▸ **Provided data**:
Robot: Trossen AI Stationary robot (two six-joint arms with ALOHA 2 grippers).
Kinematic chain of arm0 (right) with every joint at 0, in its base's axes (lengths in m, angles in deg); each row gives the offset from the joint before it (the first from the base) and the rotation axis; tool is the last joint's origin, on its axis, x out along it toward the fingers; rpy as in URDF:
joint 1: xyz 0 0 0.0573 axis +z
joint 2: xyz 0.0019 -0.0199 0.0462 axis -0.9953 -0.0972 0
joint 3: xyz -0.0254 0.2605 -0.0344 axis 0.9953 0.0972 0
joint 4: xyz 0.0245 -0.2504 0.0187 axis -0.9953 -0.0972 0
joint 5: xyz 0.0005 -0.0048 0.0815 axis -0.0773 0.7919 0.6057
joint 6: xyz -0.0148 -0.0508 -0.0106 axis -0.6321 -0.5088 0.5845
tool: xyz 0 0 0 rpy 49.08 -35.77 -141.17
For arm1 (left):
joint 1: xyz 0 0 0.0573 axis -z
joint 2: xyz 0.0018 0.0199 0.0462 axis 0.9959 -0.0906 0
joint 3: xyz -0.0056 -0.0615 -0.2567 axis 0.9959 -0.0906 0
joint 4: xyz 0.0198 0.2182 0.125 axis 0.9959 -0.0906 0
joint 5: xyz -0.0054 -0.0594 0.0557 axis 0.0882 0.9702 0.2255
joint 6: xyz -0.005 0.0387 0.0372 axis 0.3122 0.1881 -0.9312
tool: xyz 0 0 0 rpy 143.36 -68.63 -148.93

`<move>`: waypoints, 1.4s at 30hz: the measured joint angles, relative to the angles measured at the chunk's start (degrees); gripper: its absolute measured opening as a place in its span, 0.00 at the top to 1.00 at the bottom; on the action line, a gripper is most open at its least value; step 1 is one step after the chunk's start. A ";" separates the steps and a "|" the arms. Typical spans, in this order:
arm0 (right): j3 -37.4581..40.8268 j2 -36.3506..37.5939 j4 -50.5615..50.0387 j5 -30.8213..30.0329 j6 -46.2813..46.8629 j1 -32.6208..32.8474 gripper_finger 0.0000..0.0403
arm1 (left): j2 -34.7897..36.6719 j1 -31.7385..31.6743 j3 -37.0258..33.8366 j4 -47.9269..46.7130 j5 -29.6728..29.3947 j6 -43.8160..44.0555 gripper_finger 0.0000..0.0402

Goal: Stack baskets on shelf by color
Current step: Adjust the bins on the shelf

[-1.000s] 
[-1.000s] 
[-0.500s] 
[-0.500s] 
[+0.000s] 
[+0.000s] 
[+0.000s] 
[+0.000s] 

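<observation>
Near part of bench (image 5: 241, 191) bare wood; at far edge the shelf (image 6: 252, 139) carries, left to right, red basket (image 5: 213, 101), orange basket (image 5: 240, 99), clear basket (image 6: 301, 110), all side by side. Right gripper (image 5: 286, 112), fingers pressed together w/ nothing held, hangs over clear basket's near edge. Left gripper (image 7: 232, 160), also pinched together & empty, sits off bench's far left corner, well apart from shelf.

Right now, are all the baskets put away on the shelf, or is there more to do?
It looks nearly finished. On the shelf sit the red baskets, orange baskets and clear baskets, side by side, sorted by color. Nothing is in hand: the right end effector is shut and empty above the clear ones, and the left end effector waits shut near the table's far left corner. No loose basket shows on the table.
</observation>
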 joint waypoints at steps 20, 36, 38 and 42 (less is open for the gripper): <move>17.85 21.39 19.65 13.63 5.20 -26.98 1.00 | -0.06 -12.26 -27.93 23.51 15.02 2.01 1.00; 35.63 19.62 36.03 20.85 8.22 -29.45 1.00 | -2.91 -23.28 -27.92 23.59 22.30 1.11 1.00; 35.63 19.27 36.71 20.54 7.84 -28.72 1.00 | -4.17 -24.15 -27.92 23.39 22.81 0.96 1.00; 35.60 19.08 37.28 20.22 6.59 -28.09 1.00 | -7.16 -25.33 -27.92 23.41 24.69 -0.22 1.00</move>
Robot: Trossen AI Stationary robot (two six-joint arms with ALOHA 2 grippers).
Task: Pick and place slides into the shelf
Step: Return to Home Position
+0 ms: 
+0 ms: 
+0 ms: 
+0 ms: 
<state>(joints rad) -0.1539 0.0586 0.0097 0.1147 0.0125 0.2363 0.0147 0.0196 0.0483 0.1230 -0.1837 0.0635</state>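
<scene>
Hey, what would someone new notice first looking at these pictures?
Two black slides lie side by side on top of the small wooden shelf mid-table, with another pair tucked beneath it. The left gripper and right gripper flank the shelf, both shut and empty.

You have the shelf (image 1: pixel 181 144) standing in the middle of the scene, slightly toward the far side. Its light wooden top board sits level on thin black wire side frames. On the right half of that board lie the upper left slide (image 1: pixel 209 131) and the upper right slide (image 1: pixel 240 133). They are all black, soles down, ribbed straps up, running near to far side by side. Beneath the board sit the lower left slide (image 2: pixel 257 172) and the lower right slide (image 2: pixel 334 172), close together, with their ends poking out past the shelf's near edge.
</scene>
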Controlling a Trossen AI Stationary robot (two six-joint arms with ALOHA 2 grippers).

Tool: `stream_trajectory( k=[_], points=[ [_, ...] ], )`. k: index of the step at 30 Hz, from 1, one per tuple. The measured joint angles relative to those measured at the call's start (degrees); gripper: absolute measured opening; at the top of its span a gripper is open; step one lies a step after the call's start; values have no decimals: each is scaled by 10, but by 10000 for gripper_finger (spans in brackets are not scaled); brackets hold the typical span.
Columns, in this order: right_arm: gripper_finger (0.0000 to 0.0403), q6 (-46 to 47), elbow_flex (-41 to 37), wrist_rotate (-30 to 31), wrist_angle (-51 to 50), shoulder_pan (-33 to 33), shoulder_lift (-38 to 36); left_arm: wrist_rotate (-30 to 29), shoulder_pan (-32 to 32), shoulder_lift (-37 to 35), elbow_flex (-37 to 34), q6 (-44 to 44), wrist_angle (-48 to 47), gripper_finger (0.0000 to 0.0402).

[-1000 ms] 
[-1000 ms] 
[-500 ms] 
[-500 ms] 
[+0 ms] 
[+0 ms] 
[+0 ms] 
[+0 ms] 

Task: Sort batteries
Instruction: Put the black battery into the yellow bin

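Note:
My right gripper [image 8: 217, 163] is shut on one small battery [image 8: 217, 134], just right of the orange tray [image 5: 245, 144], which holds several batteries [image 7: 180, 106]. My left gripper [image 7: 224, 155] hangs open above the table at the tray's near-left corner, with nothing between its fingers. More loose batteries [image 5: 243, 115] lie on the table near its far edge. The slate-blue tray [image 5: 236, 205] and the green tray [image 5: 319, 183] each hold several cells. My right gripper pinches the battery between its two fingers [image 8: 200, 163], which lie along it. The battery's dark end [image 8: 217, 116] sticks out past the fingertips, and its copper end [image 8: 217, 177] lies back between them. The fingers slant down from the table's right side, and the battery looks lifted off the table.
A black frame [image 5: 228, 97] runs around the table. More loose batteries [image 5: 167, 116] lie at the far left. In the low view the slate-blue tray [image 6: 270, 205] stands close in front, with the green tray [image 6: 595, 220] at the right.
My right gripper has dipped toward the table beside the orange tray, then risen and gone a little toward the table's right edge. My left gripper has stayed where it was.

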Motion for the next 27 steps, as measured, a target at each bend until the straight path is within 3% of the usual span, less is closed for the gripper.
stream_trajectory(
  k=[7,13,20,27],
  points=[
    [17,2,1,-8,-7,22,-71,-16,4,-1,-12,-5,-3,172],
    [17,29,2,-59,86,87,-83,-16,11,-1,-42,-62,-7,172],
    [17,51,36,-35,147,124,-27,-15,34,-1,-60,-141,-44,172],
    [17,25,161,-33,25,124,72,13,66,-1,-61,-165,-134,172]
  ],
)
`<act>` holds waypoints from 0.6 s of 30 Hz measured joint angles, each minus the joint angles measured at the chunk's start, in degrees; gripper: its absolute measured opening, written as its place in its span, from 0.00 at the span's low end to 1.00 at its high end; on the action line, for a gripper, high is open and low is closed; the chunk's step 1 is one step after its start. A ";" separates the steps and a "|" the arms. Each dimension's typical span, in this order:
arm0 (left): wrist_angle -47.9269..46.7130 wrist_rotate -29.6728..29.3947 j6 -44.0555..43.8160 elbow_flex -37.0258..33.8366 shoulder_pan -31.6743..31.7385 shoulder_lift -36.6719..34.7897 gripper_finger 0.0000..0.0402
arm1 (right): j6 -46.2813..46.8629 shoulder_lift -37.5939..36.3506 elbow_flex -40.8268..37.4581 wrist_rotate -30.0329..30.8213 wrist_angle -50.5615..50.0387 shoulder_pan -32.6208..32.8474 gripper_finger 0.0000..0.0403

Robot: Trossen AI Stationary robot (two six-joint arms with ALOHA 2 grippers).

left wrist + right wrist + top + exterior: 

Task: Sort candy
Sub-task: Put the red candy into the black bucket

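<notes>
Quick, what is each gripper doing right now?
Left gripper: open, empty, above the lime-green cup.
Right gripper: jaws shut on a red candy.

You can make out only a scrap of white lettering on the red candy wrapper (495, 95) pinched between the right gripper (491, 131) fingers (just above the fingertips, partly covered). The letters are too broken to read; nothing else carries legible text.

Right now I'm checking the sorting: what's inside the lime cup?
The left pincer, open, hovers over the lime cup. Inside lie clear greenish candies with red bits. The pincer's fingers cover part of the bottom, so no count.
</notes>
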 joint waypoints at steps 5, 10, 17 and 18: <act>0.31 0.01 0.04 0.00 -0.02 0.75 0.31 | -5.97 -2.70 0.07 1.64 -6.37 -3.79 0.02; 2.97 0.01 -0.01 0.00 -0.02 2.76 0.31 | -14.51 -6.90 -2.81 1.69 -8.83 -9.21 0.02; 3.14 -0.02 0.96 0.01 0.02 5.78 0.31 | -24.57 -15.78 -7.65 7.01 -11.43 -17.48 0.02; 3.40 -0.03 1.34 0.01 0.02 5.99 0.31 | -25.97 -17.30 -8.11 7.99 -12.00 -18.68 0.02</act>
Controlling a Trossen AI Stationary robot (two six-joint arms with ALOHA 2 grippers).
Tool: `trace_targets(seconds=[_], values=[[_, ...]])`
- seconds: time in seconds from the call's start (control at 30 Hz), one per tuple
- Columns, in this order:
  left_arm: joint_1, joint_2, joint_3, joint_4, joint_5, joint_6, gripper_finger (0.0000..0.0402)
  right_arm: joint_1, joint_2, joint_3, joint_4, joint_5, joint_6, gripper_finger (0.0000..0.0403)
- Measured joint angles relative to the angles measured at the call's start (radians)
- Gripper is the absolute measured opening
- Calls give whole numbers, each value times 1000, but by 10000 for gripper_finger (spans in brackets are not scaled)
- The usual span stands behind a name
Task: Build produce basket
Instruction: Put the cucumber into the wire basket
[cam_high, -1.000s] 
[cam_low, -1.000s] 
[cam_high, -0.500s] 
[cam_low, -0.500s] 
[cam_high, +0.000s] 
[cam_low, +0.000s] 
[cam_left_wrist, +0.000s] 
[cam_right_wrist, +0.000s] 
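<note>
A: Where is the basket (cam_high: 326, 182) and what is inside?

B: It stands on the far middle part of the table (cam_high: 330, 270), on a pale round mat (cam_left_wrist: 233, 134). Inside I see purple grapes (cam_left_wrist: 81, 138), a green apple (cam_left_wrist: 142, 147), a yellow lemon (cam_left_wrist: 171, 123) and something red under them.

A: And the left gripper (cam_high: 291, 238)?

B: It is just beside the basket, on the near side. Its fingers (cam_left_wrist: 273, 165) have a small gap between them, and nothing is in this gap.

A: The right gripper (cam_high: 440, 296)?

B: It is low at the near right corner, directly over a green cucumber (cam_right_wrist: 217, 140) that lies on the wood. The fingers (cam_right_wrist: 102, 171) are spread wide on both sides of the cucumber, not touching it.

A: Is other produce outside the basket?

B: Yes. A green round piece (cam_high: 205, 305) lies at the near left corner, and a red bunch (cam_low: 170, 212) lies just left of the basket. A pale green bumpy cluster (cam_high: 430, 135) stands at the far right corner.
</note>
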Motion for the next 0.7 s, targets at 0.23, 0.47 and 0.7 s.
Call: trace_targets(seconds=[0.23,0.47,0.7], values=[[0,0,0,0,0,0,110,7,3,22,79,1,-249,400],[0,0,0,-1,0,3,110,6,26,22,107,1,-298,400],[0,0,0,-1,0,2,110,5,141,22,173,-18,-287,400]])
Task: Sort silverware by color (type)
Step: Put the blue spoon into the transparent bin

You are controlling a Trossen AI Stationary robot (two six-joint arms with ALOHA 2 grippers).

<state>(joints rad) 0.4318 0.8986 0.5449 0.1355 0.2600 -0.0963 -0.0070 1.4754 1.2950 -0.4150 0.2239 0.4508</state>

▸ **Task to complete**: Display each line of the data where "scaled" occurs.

▸ **Expected answer**:
Tool: `stream_trajectory( k=[_], points=[ [_, ...] ], )`. k: index of the step at 30 Hz, from 1, one per tuple. The measured joint angles relative to those measured at the call's start (degrees); gripper: absolute measured opening; at the top of its span a gripper is open; step one lies a step after the call's start; values have no decimals: each is scaled by 10, but by 10000 for gripper_finger (spans in brackets are not scaled); brackets hold the typical span.
- Calls give whole numbers, each value times 1000, but by 10000 for gripper_finger (spans in brackets are not scaled)

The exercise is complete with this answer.